“Kim mutlu edebilir seni, sen hazır değilsen?” Nietzsche
Söyle kim? Demek geldi içimden artık bu bekleyişe bir son vermek adına. Çünkü her geçen gün ben; bu bekleyişi kişilere, yerlere, şeylere yükledikçe bir türlü o vuslat hali gerçekleşmiyor. Gerçekleşse de ben ya şaşkınlıkla donup kalıyorum ya da bir bit yeniği ararken ıskalayıp geçiyorum o ender anları.
O yüzden yani bekleyişe son vermek adına şu özlü sözü yaldızlı çerçeve ile duvarıma asacağım:
“Ben sadece somurtmak için kullandığımız enerjiyi aldım ve onunla blues müziği yazdım.” diyor Duke Ellıngton.
Ben de masalımsı iki hikâye yazdım ve daha birçoklarını yazmak istiyorum inşallah. Fakat en başta ben kendi kendime beklenti koymadan yazmak istiyorum. Çünkü plan yapmaktan bir türlü eyleme geçemediğimi farkındayım. Bu yüzden eylem olarak yardım alıyorum ve bu konuyla ilgili yeni bir eğitime yazıldım. Kolaylıkla aksın, dirençlerim kırılsın inşallah; özellikle kurguya karşı olan savunma kalkanlarım insin, yeni dünyalar keşfedilsin inşallah.
Aslında gece rüyalar, sabah ‘sabah sayfaları’ derken kalem, kâğıt ve ellerim bütünleşmiş bir şekilde ama yetmiyor. Bir şeyler eksik kalıyor gibi geliyor, o boşluk dolar mı bilmiyorum. Her alan kendi dilini ve inceliklerini gerektiriyor bu da yoruyor beni. Rüyalarda şimdiki zaman kullanacağız, masallarda –mişli geçmiş zaman. Yetmedi zaman kaymaları anlatım bozukluğuna giriyor yazarken daha özenli davranacağız derken, sağ bacak mıydı önce atılan ya da sol muydu deyip sosyal medyada hayvanlarla ilgili videoları izlerken buluyorum kendimi. Tabii dudaklarımda hafif bir gülümseme kendimden geçmiş bir vaziyetteyim.
Sonra birden şrakkk gerçek yüzüme çarpıyor yapılacak araştırmalar geliyor aklıma.
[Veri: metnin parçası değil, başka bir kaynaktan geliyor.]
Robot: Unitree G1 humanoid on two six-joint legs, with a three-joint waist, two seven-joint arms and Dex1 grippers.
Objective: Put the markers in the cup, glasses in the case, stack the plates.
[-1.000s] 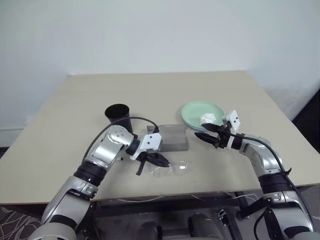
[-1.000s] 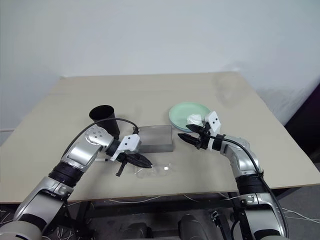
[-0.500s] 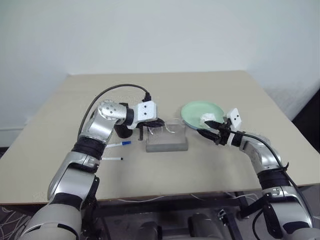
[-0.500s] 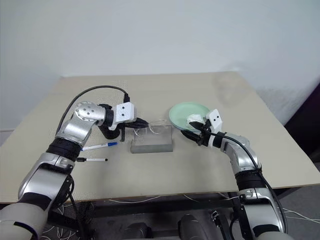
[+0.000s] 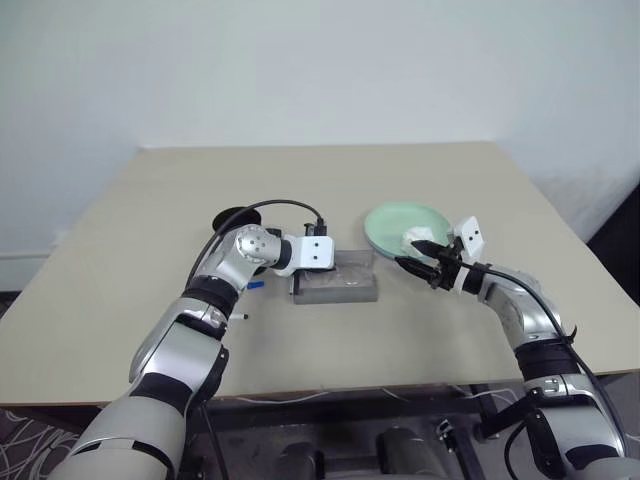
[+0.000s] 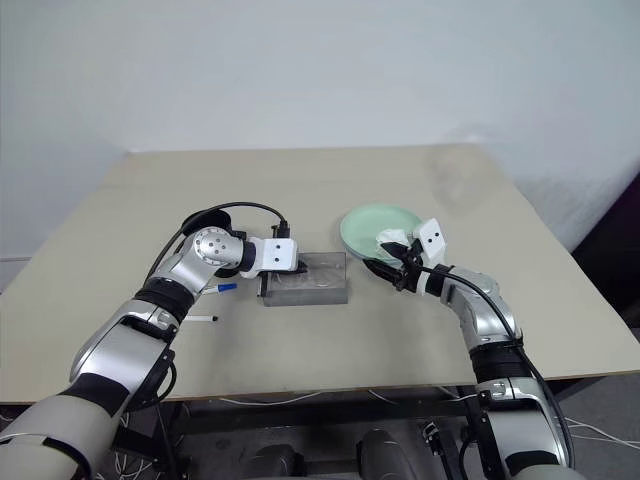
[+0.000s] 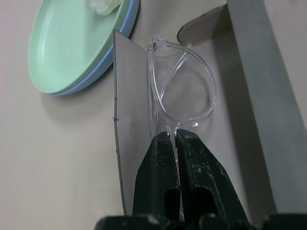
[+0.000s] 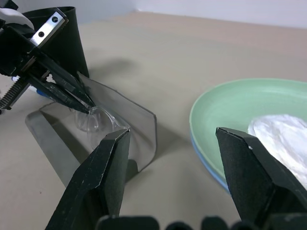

Rüyaların sembolleri, masalların deyimleri derken kullanılan sözcüklerin sorgulanması gibi gibi... Örneğin dün ben hububat dedim bir arkadaşım bakliyat dedi benim kafama takıldı. Aradaki fark nedir diye, sabahtan beri onu netleştirmeye çalışıyorum kafamda.
Kısaca:
Bakliyat; kuru bakliyat (nohut, mercimek, fasulye...) protein kaynağıdır.
Hububat; tahıllar(buğday, pirinç, arpa...) karbonhidrat kaynağıdır.
Diye özetledim şu an ama yetmedi çünkü benim kullandığım malzemeler her iki grubu da kapsıyor. Ne saçmalık geliyor bazen ama durduramadım şu an.
Her neyse başka bir konuya geçeyim. Yine arkadaşlardan biriyle sohbet ederken bedenini göstererek dedi ki:
“Yurtta barış cihanda barış.”
Yani bedenim benim yurdum, yuvam ve ben onun içindeki savaşı dindirmezsem o dışarıda uğraşacak bir sürü şey buluyor. O zaman da kolumu kaldıracak gücüm kalmıyor ve kendime bakım veremeyecek hale geliyorum. Tabii geliyordum diyerek bunun da önünü keselim. Bu inanç da balon gibi sönsün ve sahibine gitsin.
Konu dağıldıkça dağılıyor, öfkem beni sabote ediyor. Bir de ona değinelim de kendime hatırlatma notları gibi olsun bu yazı da:
“Öfke kendi başına eylem değildir. Eyleme geçme çağrısıdır.” Teşekkürler.